Jan-12: Dallas Morning News: Vital nuances sharpen at Chamber Music concert.

As piano trios progress, soloists unveil invigorating detail

By SCOTT CANTRELL / The Dallas Morning News

RICHARDSON – It was as if a black-and-white photo were magically transformed into a full-color hologram. Shapes and proportions were clear enough in the first half of the Chamber Music International concert Saturday, but only after intermission were colors and textures revealed. In the first half we were shown pictures of flowers; in the second half we could touch and smell them.

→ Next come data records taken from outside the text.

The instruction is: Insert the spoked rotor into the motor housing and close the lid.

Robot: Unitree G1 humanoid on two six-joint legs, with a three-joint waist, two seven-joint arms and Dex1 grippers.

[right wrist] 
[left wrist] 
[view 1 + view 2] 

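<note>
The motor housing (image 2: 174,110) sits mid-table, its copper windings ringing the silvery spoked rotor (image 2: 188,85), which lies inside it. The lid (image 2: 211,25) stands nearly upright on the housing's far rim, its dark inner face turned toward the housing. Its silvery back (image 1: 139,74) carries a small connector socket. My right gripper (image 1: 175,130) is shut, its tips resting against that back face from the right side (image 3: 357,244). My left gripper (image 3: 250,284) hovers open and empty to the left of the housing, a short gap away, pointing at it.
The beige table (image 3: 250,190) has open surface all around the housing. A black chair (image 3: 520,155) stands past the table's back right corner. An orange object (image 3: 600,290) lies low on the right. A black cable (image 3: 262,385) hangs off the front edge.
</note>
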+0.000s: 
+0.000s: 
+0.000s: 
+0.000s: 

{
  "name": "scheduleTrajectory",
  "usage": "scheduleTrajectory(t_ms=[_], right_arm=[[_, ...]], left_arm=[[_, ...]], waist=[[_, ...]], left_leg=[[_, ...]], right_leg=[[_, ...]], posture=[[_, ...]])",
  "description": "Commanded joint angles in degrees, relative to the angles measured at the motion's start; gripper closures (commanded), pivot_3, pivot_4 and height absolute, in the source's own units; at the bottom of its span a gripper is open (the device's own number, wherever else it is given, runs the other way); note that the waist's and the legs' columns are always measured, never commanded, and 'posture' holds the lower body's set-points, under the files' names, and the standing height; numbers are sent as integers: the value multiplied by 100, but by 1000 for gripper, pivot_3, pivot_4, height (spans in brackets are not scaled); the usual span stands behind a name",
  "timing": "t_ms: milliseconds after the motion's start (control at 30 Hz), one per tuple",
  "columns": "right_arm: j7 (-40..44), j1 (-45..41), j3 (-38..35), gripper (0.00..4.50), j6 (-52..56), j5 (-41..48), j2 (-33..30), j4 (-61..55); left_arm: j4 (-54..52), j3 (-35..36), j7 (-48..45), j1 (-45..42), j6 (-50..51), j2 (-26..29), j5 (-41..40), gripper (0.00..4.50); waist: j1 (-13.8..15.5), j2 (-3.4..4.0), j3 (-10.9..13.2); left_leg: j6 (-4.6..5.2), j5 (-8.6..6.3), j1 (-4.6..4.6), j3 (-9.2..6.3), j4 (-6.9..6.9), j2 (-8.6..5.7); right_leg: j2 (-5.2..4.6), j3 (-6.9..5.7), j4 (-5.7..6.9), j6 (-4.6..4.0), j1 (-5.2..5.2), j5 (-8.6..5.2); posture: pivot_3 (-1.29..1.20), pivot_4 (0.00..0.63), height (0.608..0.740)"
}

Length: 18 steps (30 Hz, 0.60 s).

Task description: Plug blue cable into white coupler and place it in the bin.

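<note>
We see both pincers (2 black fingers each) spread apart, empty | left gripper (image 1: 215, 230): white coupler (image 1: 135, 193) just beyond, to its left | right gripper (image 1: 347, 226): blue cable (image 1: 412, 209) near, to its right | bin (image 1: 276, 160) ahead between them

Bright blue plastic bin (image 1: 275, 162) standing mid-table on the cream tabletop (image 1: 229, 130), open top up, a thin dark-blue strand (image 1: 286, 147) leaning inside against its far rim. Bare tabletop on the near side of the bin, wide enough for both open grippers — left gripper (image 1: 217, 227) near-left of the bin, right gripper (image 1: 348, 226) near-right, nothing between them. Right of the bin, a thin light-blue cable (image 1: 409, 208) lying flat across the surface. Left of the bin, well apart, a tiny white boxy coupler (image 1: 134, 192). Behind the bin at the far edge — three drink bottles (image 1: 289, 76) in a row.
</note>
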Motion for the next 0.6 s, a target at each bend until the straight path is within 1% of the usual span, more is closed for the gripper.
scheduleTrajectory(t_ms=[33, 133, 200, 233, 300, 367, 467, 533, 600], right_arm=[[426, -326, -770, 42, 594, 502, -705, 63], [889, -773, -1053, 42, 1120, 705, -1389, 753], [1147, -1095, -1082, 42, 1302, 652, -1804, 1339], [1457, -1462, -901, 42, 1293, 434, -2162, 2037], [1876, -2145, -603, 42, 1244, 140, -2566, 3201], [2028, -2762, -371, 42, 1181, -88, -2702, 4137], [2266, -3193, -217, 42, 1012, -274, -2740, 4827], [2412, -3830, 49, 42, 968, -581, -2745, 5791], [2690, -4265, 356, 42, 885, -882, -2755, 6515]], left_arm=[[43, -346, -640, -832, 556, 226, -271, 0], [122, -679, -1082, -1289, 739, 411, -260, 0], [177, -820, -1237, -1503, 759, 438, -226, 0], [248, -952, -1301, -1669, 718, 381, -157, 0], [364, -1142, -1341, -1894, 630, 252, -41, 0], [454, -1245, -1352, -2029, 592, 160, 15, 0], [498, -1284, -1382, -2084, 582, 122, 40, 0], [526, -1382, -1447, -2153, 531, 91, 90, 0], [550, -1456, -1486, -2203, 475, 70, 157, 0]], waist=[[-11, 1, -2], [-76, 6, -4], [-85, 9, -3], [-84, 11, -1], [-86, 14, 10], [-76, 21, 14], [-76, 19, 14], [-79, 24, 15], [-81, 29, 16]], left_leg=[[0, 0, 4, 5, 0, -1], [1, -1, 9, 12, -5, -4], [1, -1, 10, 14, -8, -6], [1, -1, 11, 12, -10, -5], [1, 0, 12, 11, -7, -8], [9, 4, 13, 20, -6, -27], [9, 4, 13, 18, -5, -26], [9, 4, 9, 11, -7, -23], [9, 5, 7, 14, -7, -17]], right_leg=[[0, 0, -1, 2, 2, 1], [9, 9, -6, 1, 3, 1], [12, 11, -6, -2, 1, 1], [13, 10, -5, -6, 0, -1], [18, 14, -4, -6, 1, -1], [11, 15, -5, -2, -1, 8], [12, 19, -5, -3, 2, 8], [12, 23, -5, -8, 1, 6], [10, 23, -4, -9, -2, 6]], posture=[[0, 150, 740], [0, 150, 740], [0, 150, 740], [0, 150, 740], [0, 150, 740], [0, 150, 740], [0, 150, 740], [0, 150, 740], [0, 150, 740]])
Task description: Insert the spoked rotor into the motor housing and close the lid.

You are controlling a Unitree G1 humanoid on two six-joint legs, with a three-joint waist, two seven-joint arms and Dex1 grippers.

Concerts sometimes happen that way – even when, as Saturday at the Eisemann Center, major-league musicians are involved. In this case, the program of piano trios featured two acclaimed solo artists – pianist Helen Huang and violinist Cho-Liang Lin – and the fine cellist Carter Brey, who had a busy solo and chamber-music career before becoming principal cellist of the New York Philharmonic.

Opening the concert, Beethoven's Kakadu Variations (based on an aria from a forgotten opera) came off as duty, not fun. The notes were earnestly dispatched, the dynamic markings observed, but the music's playfulness – and there's a good deal of it – went unnoticed. The worst offender was Ms. Huang, who played as cleanly as could be imagined without injecting a whiff of personality.

The Shostakovich Piano Trio No. 2 in E minor got a more engaged performance, but the emotional depths of this World War II score seemed more analyzed than viscerally felt. The scherzo wanted less calculation and more abandon, the finale more snap to its rhythms. This is a piece that should leave the listener's nerves on edge, but it didn't.

After intermission came the Mendelssohn C minor Piano Trio, and now the music-making took on a whole new personality – or, rather, it acquired one. Phrases were boldly molded, and sometimes given quite sensuous curves. There were delicious lingerings before and on telling changes of harmony. Even Ms. Huang revealed a wit and warmth scarcely hinted before; it's too bad the piano wasn't more rigorously tuned.

Some of the coordination in the brilliant scherzo wasn't quite flawless, and climactic passages in the finale were played with a vehemence better suited to Bartók. But overall it was a performance to savor.